• **WHAT YOU SHOULD DO**:
Lines to return, exactly: from the line with "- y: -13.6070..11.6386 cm" to the line with "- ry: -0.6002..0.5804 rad" in the entries below, both included.
(Beginning of DATASET CONTENT)
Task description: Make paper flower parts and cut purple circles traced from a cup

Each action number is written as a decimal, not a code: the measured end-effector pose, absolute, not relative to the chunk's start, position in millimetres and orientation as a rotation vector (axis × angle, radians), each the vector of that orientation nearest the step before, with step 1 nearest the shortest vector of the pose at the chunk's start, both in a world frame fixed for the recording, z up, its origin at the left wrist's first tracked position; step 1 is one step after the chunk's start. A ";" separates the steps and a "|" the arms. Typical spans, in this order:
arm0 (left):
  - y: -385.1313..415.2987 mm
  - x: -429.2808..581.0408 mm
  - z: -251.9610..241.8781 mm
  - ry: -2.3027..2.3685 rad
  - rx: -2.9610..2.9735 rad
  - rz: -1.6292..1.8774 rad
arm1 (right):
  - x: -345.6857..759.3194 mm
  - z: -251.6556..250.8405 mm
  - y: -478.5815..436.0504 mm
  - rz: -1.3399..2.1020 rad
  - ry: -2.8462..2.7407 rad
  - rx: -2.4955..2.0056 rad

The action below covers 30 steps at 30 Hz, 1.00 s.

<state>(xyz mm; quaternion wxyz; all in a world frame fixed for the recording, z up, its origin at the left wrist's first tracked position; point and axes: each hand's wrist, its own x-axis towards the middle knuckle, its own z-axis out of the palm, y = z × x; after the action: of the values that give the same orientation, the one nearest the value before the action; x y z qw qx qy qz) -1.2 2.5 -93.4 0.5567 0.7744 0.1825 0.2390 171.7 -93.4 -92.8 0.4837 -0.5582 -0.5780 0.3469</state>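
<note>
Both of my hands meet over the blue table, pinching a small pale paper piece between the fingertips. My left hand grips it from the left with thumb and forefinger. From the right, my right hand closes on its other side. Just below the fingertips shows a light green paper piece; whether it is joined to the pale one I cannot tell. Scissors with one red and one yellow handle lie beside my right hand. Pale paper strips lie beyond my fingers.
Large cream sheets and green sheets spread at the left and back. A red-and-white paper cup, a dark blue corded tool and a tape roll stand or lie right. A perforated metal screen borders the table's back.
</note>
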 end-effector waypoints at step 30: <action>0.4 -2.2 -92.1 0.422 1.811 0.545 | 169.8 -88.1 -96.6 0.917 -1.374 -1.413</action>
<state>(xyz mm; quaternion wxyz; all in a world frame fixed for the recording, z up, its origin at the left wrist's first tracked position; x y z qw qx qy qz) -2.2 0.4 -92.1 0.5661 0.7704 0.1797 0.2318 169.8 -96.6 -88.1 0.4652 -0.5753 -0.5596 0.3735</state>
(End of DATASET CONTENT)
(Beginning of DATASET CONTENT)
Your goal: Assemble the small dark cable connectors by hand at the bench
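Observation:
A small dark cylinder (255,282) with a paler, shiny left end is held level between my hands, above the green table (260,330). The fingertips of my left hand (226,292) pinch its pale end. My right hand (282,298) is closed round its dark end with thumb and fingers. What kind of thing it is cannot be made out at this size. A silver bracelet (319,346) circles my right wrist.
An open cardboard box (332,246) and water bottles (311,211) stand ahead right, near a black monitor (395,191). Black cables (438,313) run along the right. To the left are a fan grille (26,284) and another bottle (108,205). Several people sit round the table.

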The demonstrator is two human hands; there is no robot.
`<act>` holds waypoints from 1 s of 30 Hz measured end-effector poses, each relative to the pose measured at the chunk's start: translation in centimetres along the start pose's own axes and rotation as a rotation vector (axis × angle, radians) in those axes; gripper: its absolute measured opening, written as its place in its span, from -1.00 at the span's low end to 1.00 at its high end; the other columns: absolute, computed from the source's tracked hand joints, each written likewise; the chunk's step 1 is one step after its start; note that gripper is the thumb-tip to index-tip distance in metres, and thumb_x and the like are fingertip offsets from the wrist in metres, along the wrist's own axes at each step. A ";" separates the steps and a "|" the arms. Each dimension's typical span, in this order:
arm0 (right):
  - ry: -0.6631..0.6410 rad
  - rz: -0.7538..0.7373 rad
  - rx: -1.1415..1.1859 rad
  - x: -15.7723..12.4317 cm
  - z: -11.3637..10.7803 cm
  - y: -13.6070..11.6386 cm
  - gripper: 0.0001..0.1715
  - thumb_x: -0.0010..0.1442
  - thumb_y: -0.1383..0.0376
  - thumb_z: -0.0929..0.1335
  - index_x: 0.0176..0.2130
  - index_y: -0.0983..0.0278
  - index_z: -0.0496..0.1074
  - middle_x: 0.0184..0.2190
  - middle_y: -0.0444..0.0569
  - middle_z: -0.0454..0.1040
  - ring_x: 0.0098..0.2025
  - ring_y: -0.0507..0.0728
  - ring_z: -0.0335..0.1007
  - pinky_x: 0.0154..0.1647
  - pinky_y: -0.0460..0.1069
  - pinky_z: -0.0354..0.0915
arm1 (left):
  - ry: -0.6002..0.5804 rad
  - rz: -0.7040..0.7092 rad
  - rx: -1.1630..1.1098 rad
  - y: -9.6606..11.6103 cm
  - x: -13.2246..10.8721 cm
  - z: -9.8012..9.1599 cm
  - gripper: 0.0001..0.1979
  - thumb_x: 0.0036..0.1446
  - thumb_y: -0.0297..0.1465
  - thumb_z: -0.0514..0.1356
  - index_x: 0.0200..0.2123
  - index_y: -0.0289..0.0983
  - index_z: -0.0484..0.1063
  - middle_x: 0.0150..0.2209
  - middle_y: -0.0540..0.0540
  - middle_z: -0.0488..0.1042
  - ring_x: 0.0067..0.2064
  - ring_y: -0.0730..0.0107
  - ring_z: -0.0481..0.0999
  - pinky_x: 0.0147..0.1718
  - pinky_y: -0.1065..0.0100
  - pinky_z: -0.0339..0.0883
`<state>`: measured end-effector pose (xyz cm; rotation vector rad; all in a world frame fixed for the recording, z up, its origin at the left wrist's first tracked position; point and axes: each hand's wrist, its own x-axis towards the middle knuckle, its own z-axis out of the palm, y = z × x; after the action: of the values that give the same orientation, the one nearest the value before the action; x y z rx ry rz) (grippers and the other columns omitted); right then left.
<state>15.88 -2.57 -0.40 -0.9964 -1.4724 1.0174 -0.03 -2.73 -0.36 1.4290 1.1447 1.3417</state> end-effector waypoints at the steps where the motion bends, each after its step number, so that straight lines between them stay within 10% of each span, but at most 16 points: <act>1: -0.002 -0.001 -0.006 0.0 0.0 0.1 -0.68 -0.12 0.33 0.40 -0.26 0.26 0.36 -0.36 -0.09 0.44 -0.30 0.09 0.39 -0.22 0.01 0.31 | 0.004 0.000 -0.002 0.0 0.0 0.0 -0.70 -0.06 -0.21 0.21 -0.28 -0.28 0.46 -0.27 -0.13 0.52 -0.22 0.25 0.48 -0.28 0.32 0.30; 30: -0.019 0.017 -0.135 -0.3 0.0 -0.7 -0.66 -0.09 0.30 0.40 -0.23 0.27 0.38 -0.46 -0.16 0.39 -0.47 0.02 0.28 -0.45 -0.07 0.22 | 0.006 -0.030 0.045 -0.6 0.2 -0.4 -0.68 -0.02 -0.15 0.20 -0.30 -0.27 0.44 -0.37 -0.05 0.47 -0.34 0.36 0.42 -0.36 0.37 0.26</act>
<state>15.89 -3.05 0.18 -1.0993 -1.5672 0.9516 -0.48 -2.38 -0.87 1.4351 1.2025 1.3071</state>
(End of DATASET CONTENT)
• **TASK OUTPUT**:
  - y: -13.6070..11.6386 cm
  - gripper: 0.0001..0.1715
  - thumb_x: -0.0010..0.1442
  - thumb_y: -0.1383..0.0376
  - thumb_z: -0.0929..0.1335
  - index_x: 0.0176..0.2130
  - index_y: -0.0983..0.0278
  - index_z: -0.0496..0.1074
  - middle_x: 0.0184..0.2190
  - middle_y: -0.0444..0.0569
  - middle_z: -0.0454..0.1040
  - ring_x: 0.0098..0.2025
  - ring_y: -0.0507..0.0728
  - ring_z: -0.0335..0.1007
  - pinky_x: 0.0154..0.1647
  - pinky_y: -0.0460..0.1069
  - pinky_z: -0.0354..0.0915
arm1 (left):
  - ry: -0.6002..0.5804 rad

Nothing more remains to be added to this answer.